Fig 3. Fructooligosaccharides (FOS) or dead L. salivarius feeding reduced enteric bacteria as well as K. pneumoniae translocation to liver and increased hepatic bacteria clearance in STZ-DM mice.

(A) The level of serum ALT was significantly increased in STZ-DM mice. FOS and dead L. salivarius supplementation significantly decreased serum ALT levels in STZ-DM mice. (B) STZ-DM mice demonstrated a significant increase of K. pneumoniae loads of liver after injection of K. pneumoniae in the superior mesenteric vein as compared with that in the control group.
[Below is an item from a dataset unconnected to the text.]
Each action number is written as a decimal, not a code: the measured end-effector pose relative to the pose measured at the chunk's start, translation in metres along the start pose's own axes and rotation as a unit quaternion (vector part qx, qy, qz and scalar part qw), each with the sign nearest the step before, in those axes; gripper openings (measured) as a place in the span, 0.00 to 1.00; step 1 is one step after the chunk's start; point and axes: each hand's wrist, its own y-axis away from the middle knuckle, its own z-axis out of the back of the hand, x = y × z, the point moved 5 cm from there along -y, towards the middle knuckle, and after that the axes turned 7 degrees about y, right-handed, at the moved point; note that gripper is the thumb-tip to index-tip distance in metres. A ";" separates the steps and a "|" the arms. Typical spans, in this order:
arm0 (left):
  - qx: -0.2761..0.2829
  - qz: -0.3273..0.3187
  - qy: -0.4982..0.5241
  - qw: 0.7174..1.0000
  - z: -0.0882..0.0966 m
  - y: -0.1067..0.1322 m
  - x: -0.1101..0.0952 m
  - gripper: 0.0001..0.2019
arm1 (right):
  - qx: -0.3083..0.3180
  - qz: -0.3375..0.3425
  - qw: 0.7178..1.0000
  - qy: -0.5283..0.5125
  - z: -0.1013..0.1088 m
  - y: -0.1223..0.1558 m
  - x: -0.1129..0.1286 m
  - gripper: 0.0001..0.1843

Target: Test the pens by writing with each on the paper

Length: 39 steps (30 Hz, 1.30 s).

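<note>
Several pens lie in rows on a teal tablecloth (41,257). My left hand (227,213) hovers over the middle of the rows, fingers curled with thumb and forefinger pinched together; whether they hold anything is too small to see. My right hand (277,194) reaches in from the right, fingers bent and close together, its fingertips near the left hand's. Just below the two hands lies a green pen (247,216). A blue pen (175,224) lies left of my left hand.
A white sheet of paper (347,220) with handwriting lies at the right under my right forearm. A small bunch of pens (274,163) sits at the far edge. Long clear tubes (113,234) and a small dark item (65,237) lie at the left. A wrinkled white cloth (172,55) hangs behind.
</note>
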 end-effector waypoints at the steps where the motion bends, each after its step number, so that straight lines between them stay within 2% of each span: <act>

FOS or dead L. salivarius feeding significantly decreased the bacterial loads of liver in STZ-DM mice. (C) FOS or dead L. salivarius feeding decreased diabetes-induced bacterial translocation to liver in STZ-DM mice. (D) FOS or dead L. salivarius feeding significantly decreased diabetes-induced pathogenic K. pneumoniae translocation to liver in STZ-DM mice. K. pneumoniae (5 × 10⁷ CFU in 500 μl of normal saline) was injected into the isolated intestinal segment. After 2 h, liver was collected, weighed, and homogenized in equal volume of sterile saline for culture. ALT, alanine transaminase; BT, bacterial translocation; STZ, streptozotocin; DM, diabetes mellitus; FOS, fructooligosaccharides; dLac, dead L. salivarius. *P<0.05, **P<0.01, ***P<0.001. n = 6/group.